--- ACTIVITY ---
Please give back only the lines below from the one containing "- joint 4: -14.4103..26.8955" to the one containing "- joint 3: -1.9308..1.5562", each repeated word for word, both ends included.

--- RECORD EXTRACTS ---

§ §

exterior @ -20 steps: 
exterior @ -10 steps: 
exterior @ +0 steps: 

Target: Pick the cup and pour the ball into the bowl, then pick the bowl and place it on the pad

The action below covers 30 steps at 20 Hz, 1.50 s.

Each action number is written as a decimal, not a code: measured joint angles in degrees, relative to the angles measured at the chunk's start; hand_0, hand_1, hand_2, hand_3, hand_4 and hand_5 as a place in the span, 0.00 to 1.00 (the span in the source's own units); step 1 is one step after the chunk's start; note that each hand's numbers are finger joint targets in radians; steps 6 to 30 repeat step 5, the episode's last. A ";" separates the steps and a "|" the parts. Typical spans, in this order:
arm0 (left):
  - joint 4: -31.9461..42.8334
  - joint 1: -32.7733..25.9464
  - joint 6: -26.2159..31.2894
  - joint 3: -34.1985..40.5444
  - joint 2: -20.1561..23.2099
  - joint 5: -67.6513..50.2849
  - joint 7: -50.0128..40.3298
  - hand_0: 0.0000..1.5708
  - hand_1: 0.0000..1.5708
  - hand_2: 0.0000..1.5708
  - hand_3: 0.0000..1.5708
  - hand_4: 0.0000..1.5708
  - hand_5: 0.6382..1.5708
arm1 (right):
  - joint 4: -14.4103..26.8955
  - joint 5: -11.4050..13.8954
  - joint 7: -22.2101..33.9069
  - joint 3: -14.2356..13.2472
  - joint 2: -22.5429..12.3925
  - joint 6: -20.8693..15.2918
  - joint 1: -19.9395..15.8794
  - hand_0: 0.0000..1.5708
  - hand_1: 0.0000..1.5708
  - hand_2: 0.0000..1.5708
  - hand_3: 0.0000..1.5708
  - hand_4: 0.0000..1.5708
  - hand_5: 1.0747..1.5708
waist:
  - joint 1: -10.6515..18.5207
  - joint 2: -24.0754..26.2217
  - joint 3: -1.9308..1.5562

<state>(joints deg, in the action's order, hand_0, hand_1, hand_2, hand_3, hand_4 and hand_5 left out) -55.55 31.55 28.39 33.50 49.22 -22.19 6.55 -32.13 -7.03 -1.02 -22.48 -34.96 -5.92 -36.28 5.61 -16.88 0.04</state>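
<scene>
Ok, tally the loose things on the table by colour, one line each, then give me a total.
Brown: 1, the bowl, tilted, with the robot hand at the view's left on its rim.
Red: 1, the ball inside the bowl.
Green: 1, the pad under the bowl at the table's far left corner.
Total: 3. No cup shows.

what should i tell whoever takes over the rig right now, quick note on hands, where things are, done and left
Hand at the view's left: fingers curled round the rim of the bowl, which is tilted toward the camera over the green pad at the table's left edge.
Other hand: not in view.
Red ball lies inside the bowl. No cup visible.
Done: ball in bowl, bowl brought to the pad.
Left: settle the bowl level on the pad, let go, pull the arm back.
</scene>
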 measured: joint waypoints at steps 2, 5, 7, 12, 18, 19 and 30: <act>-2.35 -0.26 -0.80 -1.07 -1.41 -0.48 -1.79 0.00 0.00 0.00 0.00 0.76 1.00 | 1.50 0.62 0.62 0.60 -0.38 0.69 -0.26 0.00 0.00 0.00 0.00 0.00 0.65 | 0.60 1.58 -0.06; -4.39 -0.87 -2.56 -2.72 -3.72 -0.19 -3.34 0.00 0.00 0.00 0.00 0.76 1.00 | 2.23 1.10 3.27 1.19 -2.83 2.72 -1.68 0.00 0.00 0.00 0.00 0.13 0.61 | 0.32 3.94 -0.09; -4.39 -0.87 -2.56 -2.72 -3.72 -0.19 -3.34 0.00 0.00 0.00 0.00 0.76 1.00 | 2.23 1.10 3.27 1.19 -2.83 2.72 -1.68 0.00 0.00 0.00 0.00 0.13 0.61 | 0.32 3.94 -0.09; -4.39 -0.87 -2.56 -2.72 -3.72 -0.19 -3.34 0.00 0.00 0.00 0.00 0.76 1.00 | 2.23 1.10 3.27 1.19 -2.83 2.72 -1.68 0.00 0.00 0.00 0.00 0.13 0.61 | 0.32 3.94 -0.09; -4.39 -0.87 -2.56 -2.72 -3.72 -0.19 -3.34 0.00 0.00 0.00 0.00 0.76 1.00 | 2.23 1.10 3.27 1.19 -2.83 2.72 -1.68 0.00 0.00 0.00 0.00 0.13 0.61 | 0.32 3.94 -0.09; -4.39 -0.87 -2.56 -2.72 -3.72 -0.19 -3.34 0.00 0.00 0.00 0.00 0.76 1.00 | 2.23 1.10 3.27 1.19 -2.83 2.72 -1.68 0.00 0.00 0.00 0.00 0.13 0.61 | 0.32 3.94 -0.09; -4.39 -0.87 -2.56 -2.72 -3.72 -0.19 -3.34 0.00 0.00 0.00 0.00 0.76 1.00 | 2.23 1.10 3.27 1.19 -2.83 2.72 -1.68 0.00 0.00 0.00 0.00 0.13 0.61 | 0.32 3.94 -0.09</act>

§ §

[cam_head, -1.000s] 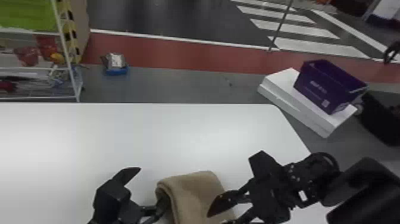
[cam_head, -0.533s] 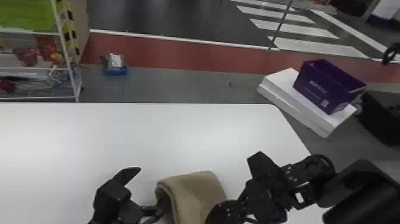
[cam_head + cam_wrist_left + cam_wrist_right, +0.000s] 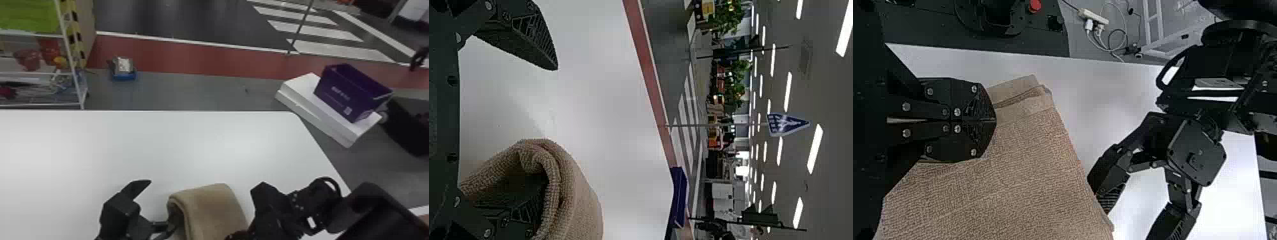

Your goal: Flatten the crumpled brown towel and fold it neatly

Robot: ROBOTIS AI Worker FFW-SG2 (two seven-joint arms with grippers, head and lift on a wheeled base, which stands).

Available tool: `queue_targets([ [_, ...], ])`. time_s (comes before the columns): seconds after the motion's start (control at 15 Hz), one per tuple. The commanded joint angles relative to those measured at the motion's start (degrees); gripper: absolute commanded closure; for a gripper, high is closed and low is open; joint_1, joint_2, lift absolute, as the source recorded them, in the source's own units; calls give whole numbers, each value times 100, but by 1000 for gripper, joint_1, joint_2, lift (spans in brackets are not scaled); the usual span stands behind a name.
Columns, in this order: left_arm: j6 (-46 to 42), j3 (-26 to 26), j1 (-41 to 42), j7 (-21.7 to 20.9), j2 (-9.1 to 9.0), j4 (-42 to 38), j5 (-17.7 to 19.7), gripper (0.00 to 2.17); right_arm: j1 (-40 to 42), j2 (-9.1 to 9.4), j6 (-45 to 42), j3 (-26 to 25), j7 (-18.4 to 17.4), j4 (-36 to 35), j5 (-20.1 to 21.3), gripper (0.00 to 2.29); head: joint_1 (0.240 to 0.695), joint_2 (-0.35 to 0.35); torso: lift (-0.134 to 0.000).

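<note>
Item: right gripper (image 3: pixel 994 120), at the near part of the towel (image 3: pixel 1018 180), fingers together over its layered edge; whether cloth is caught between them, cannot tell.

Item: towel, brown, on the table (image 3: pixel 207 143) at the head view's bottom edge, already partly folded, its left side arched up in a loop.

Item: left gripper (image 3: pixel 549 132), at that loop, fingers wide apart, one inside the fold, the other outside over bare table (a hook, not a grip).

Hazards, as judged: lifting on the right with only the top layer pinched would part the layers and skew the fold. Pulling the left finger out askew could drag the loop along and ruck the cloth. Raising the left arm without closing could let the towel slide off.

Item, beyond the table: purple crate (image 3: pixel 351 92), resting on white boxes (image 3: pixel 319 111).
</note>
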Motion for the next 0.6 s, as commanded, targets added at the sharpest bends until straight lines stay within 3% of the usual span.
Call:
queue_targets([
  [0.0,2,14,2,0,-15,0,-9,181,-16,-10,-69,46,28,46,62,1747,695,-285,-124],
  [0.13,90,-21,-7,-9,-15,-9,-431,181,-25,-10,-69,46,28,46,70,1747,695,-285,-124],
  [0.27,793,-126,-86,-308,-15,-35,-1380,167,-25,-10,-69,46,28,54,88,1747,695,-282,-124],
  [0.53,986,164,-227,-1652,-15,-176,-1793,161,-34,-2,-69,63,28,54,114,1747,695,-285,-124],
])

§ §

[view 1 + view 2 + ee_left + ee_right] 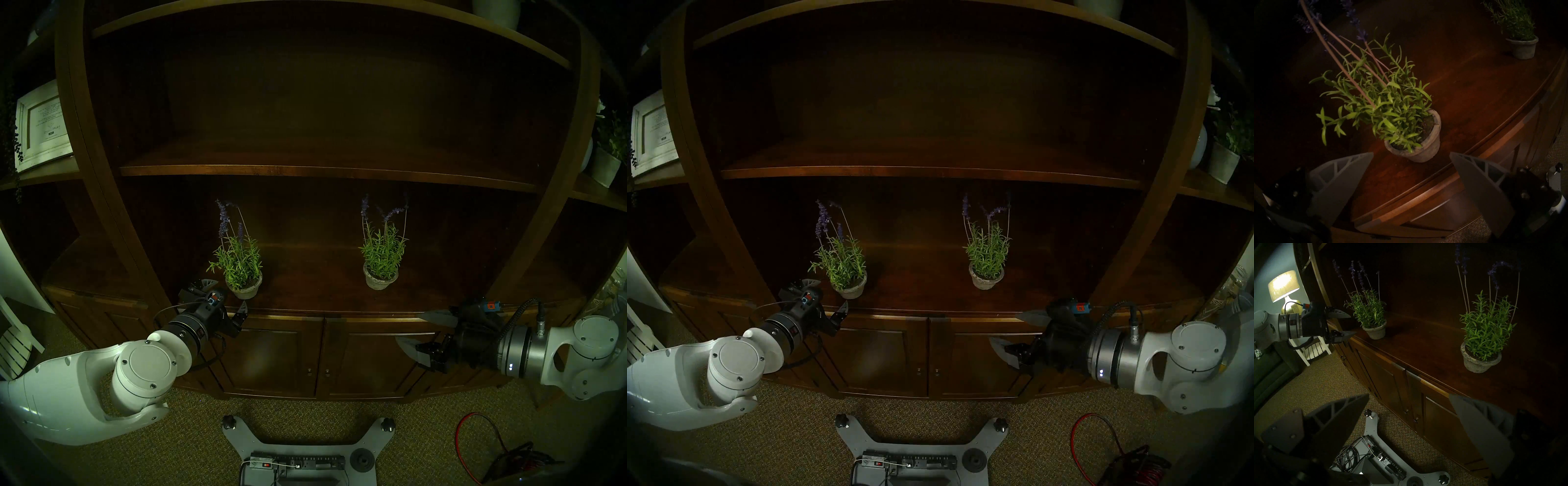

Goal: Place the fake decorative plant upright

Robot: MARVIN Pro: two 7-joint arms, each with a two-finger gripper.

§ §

--- RESPONSE ---
  - joint 4: -14.4103..26.8955
  - joint 5: -11.4050..13.8954
  - joint 7: -22.2101..33.9069
  - joint 3: -14.2356..13.2472
  - joint 2: -22.5429..12.3925
  - joint 6: -20.8693..15.2918
  - joint 1: -19.9395..15.8794
  - hand_0: 0.0000..1.5708
  - hand_1: 0.0000..1.5708
  - hand_2: 0.0000..1.5708
  - hand_3: 0.0000..1.5708
  - hand_4: 0.0000..1.5708
  - hand_5: 1.0747..1.5708
waist:
  - joint 1: -10.6515..18.5207
  - joint 2: -24.0754..26.2217
  - joint 3: -1.9308..1.5562

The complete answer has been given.